▶ [What the exercise asks]: The reply should reproduce every line of the data below word for word, minus any images.

########################################

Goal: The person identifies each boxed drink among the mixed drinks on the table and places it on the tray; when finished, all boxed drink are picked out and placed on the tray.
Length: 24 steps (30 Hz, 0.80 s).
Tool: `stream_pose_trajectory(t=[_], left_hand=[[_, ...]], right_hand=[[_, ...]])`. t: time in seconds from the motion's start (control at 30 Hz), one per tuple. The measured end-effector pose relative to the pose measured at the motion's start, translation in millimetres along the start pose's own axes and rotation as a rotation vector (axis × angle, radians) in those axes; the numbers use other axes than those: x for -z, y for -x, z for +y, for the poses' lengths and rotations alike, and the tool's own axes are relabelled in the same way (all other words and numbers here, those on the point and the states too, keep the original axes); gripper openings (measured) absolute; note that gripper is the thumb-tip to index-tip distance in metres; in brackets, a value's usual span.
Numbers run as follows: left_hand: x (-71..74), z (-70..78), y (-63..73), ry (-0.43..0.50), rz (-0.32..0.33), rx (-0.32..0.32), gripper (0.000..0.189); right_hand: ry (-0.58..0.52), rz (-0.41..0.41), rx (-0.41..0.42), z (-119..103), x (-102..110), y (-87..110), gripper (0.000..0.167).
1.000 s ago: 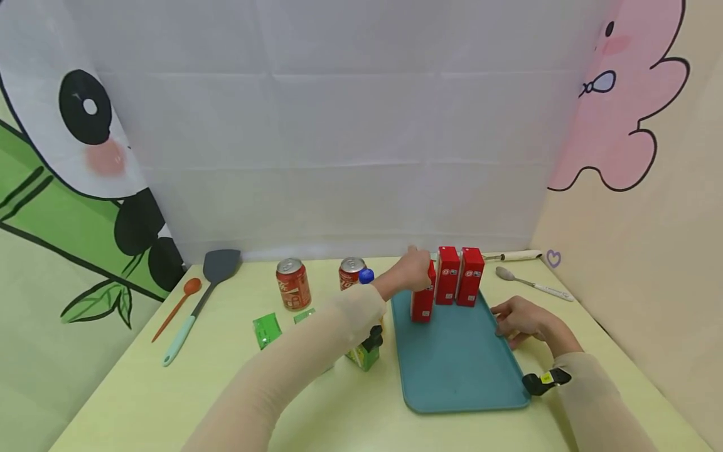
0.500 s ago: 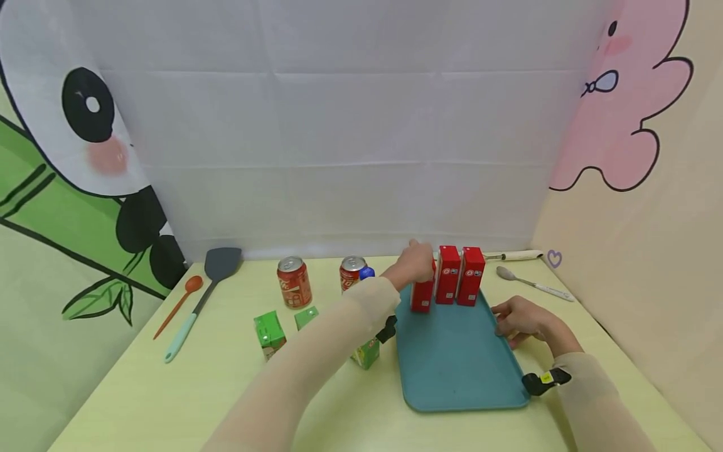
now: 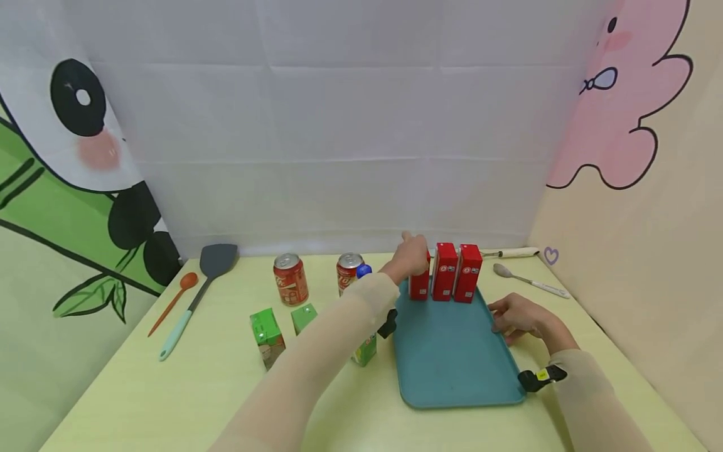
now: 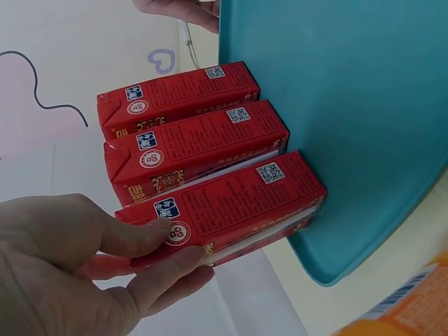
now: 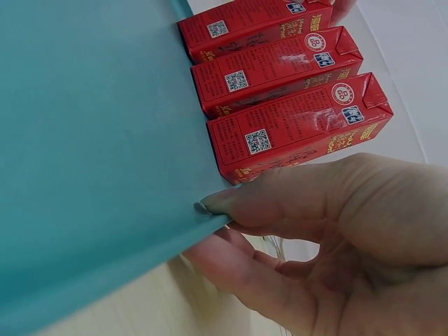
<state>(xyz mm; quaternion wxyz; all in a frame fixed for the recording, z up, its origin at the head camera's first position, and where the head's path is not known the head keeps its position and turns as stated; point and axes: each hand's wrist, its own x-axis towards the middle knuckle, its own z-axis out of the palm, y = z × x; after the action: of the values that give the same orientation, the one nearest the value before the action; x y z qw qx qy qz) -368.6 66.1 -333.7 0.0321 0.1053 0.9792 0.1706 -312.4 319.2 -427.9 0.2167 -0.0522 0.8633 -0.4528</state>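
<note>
Three red drink cartons stand upright in a row at the far end of a teal tray point(image 3: 457, 358). My left hand point(image 3: 410, 256) grips the upper part of the leftmost carton point(image 4: 238, 203), thumb on one face and fingers on the other. Beside it stand the middle carton point(image 3: 445, 273) and the right carton point(image 3: 468, 274), with narrow gaps between them. My right hand point(image 3: 518, 317) pinches the tray's right rim; in the right wrist view the thumb point(image 5: 245, 203) lies over the rim with fingers below it.
Left of the tray stand two soda cans point(image 3: 290, 280), several green cartons point(image 3: 267, 333) and a blue-capped bottle point(image 3: 364, 270), partly hidden by my left sleeve. A spatula point(image 3: 206, 276) and an orange spoon point(image 3: 179, 295) lie far left. Another spoon point(image 3: 531, 280) lies right of the tray.
The leftmost red carton has moved back in my left hand, into line with the other two. My right hand stays at the tray's rim.
</note>
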Motion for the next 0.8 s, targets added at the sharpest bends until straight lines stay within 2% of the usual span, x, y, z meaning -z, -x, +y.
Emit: stream_pose_trajectory(t=[0.2,0.5,0.8], left_hand=[[-3.5,0.2,-1.5,-0.043,-0.01,-0.052,0.03],[-3.3,2.5,1.9,-0.059,-0.009,-0.008,0.035],[-3.1,0.8,2.1,-0.062,0.006,-0.016,0.033]], right_hand=[[-0.002,0.009,0.001,0.6,-1.4,0.6,0.063],[0.004,0.008,-0.001,-0.7,-1.8,1.7,0.063],[0.016,0.009,0.006,-0.4,-1.3,1.7,0.063]])
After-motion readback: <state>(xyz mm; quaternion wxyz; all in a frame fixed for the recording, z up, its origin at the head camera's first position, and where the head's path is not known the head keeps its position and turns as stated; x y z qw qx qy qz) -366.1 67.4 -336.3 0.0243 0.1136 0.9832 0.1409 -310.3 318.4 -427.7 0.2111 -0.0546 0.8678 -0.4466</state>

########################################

▶ [Solution]:
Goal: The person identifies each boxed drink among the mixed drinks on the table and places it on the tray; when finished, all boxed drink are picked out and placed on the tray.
Length: 24 steps (30 Hz, 0.80 s).
Tool: `stream_pose_trajectory(t=[_], left_hand=[[_, ...]], right_hand=[[_, ...]])`. t: time in seconds from the motion's start (control at 30 Hz), one per tuple. The measured end-effector pose relative to the pose measured at the motion's start, translation in millimetres along the start pose's own axes and rotation as a rotation vector (axis × angle, radians) in those axes; the numbers use other axes than those: x for -z, y for -x, z for +y, for the poses' lengths and rotations alike, and the tool's own axes are relabelled in the same way (all other words and numbers here, those on the point and the states too, keep the original axes); gripper openings (measured) absolute; note that gripper is the thumb-tip to index-tip distance in metres; in brackets, a value's usual span.
Numbers run as follows: left_hand: x (-71..74), z (-70..78), y (-63..73), ry (-0.43..0.50), rz (-0.32..0.33), rx (-0.32..0.32), gripper (0.000..0.189); right_hand: ry (-0.58..0.52), rz (-0.41..0.41), rx (-0.41..0.42), z (-119..103), x (-102..110), y (-87..110), gripper (0.000..0.167).
1.000 s ago: 
0.500 s ago: 
now: 
now: 
now: 
<state>(xyz mm; quaternion wxyz; all in a frame fixed for the recording, z up, its origin at the head camera's first position, and where the head's path is not known the head keeps its position and turns as stated; point and axes: each hand's wrist, its own x-axis towards the middle knuckle, its own z-axis out of the palm, y = z × x; after the action: of the values that give the same orientation, the one nearest the value before the action; x y z qw qx qy qz) -368.6 66.1 -333.7 0.0321 0.1053 0.9792 0.1706 -312.4 319.2 -427.9 0.2167 -0.0522 0.8633 -0.4528</state>
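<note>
Three red drink cartons stand upright in a row at the far end of a teal tray point(image 3: 457, 358). My left hand point(image 3: 410, 256) grips the upper part of the leftmost carton point(image 4: 238, 203), thumb on one face and fingers on the other. Beside it stand the middle carton point(image 3: 445, 273) and the right carton point(image 3: 468, 274), with narrow gaps between them. My right hand point(image 3: 518, 317) pinches the tray's right rim; in the right wrist view the thumb point(image 5: 245, 203) lies over the rim with fingers below it.
Left of the tray stand two soda cans point(image 3: 290, 280), several green cartons point(image 3: 267, 333) and a blue-capped bottle point(image 3: 364, 270), partly hidden by my left sleeve. A spatula point(image 3: 206, 276) and an orange spoon point(image 3: 179, 295) lie far left. Another spoon point(image 3: 531, 280) lies right of the tray.
The leftmost red carton has moved back in my left hand, into line with the other two. My right hand stays at the tray's rim.
</note>
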Motion for the next 0.8 s, targets added at the sharpest bends until straight lines stay within 2% of the usual span, x, y, z meaning -z, -x, +y.
Emit: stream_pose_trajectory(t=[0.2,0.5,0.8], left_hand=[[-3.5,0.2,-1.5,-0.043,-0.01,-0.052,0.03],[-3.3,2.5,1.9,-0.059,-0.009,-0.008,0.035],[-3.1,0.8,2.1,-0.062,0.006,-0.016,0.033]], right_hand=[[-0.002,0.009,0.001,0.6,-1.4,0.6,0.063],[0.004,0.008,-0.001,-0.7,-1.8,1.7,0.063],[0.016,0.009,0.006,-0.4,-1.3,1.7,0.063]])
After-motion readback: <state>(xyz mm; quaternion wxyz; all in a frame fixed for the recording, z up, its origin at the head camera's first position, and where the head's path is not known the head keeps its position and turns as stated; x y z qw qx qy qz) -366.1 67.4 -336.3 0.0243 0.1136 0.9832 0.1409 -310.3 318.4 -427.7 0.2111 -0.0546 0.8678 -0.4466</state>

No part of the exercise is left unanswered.